Как человек интеллигентный, по-своему болеющий за Отечество, часто совершавший ошибки, а потому и сомневающийся, В. П. Обнинский видел недостатки самодержавия и оппозиции. Волею провидения он встал в ряды того славного ордена русской интеллигенции, которая, по словам Н. А. Бердяева, прозорливо сказавшего в эмиграции: «Вся история русской интеллигенции подготовляла коммунизм».
С точностью до наоборот случилось в 90-х годах прошлого века, когда, перефразируя Бердяева: вся история советского диссидентства подготовляла приход и становление нынешней олигархии, а Россия в который раз вновь оказалась на краю физической гибели.

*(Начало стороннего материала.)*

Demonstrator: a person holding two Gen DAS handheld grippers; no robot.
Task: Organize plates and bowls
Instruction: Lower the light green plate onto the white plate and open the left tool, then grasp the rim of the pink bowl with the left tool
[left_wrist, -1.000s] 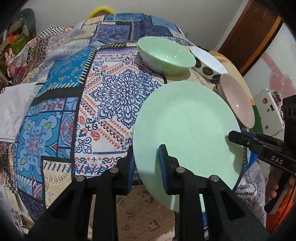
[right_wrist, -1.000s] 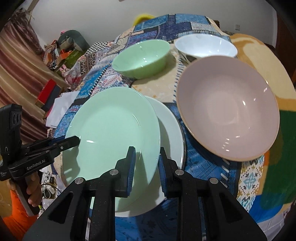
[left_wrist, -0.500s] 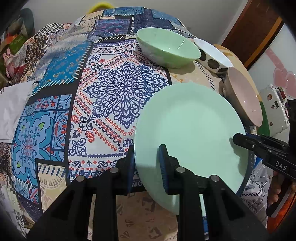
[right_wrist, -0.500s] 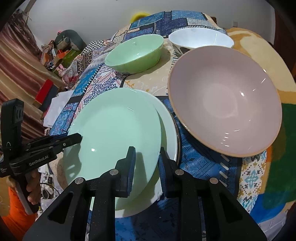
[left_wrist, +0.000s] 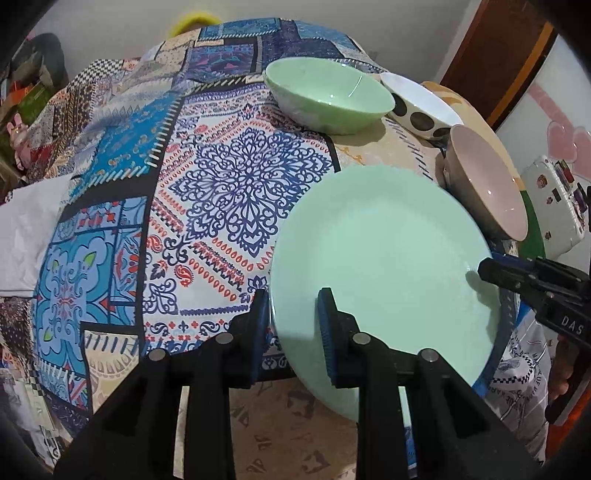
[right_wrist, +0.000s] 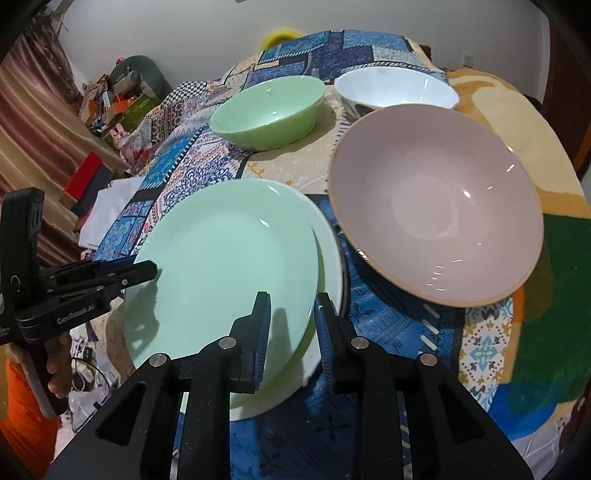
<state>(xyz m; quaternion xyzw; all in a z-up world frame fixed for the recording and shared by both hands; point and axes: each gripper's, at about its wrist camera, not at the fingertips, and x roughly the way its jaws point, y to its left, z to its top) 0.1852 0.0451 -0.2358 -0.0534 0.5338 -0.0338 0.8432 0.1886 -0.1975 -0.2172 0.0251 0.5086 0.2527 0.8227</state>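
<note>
A pale green plate (left_wrist: 380, 258) (right_wrist: 229, 266) is held from two sides, tilted over a white plate (right_wrist: 328, 266) near the table's front edge. My left gripper (left_wrist: 293, 295) (right_wrist: 147, 269) has the plate's left rim between its pads, and its jaws are opening slightly. My right gripper (right_wrist: 291, 299) (left_wrist: 487, 269) is shut on the plate's near right rim. A large pink bowl (right_wrist: 436, 221) (left_wrist: 487, 184) sits just right of the plates. Behind them stand a green bowl (right_wrist: 269, 110) (left_wrist: 328, 96) and a white dotted bowl (left_wrist: 417, 107) (right_wrist: 395, 88).
A patchwork tablecloth (left_wrist: 229, 192) covers the round table. A folded white cloth (left_wrist: 26, 240) lies at its left edge. Clutter and boxes (right_wrist: 110, 103) stand on the floor beyond, and a white case (left_wrist: 554, 206) stands to the right.
The green plate has come slightly lower and closer over the white plate. Both grippers stay at its rim, with little other movement.
</note>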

Мне было тяжело переживать все это вновь — ворошить в памяти то, что я когда-то постарался забыть раз и навсегда. Увлекаясь в молодости тайными правительствами и изотерическими обществами, сплошь состоящими из высокомерных господ, взявших на вооружение мораль: цель оправдывает средства, к тридцати годам я был по горло сыт масонскими заговорами, потугами современного мондиализма. По сути своей коммунизм вышел из всего этого варева. Но когда он стал трансформироваться в нечто иное, вновь вступил в игру тот же Орден Русской интеллигенции. Все это я видел изнутри, поскольку значительную часть жизни я провел среди таких же членов «ордена». И они нарасхват использовали меня в своих целях, да я и сам во многом был таким же. Самое страшное в них было их кредо: презрение к жизни простого отдельно взятого человека, животного, растения и мира в целом.